Problem >>
Please filter the entries and return only the lines that include "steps".

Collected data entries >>
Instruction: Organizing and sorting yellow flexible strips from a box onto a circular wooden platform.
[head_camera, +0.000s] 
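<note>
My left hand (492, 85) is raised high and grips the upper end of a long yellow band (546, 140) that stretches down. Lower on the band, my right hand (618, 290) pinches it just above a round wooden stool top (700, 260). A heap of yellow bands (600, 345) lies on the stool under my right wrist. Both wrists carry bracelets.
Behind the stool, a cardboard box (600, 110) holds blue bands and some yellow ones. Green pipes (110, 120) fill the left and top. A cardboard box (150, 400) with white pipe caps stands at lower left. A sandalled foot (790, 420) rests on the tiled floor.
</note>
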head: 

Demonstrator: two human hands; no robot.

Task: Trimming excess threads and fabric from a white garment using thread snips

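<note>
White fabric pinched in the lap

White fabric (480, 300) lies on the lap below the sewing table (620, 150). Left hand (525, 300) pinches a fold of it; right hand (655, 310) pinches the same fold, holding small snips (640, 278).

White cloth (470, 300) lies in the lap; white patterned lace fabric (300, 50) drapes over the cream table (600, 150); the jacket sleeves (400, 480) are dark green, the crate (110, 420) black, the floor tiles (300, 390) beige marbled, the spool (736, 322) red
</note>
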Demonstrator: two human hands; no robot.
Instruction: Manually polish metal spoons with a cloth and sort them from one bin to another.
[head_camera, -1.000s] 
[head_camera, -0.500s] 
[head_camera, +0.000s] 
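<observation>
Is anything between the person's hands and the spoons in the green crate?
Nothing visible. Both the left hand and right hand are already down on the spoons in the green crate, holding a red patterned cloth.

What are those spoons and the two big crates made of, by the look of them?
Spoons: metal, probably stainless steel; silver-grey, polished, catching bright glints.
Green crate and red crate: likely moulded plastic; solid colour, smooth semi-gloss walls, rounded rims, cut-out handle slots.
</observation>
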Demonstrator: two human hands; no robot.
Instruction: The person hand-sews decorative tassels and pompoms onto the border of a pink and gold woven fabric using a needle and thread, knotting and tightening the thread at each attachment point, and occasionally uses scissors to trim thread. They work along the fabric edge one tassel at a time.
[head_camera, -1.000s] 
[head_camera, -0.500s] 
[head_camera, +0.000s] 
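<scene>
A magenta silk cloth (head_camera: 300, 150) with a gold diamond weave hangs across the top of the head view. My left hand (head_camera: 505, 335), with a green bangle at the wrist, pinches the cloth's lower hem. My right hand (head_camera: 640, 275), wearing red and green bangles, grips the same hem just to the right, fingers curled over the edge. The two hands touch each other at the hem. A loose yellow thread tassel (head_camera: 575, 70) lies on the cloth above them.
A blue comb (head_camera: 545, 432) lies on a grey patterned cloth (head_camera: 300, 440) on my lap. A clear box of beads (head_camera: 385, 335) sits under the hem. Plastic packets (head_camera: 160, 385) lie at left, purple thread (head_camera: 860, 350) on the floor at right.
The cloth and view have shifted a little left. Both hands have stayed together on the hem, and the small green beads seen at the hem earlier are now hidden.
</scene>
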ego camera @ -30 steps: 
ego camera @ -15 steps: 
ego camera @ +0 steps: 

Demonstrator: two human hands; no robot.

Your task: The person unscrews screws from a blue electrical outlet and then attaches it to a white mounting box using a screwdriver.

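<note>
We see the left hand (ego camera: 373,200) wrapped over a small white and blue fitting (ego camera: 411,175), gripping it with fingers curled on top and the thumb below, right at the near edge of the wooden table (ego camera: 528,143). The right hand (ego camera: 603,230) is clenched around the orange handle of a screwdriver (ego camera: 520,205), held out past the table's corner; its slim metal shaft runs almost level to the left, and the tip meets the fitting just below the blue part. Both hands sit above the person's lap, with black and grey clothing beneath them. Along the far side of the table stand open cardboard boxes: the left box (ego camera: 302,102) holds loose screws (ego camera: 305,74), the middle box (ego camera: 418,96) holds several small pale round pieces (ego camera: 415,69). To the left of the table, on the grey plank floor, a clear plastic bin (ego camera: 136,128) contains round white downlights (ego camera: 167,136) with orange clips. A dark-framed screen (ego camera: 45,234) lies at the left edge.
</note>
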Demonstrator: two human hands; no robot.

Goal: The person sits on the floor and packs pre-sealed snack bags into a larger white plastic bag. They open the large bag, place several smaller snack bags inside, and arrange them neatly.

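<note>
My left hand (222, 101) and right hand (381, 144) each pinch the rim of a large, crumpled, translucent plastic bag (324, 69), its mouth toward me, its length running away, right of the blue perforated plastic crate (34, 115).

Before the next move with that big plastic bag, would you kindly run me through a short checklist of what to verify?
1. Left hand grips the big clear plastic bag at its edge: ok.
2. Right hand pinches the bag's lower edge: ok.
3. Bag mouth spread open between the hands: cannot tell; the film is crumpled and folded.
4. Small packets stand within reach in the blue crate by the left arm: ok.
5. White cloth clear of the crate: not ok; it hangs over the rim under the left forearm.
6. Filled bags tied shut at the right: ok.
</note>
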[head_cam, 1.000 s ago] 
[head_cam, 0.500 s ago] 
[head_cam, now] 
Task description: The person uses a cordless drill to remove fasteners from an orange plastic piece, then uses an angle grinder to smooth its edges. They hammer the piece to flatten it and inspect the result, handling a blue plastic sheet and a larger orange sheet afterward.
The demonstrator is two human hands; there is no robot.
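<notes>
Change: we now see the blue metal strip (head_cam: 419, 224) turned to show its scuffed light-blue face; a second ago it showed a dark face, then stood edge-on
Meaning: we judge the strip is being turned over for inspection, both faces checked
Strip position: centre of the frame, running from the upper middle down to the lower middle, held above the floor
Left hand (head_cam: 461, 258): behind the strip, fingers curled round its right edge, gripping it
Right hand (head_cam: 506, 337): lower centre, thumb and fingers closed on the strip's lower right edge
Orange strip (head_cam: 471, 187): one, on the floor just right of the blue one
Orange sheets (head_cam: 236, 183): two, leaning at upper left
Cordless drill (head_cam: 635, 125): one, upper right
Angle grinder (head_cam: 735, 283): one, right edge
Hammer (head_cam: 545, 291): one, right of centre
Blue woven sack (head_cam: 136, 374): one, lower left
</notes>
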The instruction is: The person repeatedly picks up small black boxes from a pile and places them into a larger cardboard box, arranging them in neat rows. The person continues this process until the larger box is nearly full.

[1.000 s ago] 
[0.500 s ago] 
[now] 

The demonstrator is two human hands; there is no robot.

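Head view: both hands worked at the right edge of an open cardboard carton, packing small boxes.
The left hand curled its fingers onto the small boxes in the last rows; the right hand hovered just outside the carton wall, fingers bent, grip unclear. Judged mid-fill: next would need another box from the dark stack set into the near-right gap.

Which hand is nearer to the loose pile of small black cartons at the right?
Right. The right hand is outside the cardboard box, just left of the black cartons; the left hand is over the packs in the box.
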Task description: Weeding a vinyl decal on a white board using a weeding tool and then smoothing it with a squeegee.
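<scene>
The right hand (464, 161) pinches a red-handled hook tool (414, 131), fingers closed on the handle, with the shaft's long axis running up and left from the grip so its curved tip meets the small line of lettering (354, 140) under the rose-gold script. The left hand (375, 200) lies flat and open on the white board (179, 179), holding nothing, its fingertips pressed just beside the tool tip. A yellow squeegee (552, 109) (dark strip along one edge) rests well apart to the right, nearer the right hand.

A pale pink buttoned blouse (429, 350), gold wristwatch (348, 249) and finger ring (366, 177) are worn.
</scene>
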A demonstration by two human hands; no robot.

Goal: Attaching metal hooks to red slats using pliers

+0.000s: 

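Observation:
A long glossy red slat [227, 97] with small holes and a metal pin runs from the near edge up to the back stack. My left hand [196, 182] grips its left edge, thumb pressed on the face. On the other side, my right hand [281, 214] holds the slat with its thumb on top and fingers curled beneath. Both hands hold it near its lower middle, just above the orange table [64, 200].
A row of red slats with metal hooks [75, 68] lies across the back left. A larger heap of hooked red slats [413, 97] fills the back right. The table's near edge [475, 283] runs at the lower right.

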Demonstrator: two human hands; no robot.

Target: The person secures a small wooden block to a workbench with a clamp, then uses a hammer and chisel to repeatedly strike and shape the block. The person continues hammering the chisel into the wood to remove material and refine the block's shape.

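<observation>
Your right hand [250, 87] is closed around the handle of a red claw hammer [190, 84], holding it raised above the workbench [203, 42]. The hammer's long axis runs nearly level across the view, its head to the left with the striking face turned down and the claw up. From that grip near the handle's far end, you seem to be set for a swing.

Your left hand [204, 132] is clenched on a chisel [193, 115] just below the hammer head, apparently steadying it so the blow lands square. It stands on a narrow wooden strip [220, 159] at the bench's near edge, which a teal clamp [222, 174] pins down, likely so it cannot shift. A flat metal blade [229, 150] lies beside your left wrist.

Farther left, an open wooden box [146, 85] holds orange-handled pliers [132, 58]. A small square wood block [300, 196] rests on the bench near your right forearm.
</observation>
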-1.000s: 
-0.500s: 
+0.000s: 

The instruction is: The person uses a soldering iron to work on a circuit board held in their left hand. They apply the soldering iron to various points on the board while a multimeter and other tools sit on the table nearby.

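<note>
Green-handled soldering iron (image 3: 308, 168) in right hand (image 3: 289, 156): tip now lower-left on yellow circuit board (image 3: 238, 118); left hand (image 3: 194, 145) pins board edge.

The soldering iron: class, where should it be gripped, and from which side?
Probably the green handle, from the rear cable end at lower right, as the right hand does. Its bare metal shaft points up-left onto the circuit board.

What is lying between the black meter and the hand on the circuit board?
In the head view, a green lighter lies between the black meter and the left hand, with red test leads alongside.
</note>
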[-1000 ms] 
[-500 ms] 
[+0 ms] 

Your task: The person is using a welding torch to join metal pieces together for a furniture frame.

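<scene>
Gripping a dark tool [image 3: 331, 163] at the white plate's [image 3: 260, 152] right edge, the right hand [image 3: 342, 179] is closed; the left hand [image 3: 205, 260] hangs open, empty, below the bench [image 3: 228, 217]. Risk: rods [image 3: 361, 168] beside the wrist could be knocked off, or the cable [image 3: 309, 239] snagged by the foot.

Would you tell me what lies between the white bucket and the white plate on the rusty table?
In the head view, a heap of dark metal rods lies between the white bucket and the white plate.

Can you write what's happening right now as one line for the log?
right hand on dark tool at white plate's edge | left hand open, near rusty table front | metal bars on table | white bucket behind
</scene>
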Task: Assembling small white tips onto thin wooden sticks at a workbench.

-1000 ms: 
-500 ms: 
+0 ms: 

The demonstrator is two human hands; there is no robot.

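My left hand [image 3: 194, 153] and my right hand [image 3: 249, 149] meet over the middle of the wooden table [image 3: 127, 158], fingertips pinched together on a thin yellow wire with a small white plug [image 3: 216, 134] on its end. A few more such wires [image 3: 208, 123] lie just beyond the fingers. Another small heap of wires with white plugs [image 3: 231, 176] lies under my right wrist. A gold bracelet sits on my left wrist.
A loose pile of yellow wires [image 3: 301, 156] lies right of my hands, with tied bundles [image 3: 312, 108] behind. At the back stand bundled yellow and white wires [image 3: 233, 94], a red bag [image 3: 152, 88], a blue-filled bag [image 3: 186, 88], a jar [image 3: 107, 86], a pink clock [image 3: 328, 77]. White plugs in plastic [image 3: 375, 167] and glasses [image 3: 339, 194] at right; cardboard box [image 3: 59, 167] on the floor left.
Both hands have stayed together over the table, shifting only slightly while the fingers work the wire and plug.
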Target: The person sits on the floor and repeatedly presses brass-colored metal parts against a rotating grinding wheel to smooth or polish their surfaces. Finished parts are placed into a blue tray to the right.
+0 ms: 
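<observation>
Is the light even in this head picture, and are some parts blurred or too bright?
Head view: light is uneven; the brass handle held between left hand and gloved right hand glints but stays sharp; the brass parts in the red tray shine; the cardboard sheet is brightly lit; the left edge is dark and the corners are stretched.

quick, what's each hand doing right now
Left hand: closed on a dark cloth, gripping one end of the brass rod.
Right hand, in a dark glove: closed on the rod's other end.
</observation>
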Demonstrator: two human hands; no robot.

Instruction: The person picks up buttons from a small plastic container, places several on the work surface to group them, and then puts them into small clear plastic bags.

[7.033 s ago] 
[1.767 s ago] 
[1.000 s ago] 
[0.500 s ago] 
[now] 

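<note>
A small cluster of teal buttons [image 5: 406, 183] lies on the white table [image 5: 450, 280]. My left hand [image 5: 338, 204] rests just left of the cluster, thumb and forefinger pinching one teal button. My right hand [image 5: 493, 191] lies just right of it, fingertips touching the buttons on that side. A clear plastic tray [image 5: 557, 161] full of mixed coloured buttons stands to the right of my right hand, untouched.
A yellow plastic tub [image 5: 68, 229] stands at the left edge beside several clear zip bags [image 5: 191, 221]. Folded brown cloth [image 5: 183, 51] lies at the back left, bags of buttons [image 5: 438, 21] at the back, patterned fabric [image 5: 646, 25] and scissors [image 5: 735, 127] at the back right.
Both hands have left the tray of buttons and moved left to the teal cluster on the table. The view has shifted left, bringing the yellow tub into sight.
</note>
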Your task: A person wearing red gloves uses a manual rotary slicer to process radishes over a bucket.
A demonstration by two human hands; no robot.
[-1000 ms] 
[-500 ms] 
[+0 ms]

The answer >>
ego camera @ -30 steps: 
ego camera @ -15 steps: 
ego camera @ +0 steps: 

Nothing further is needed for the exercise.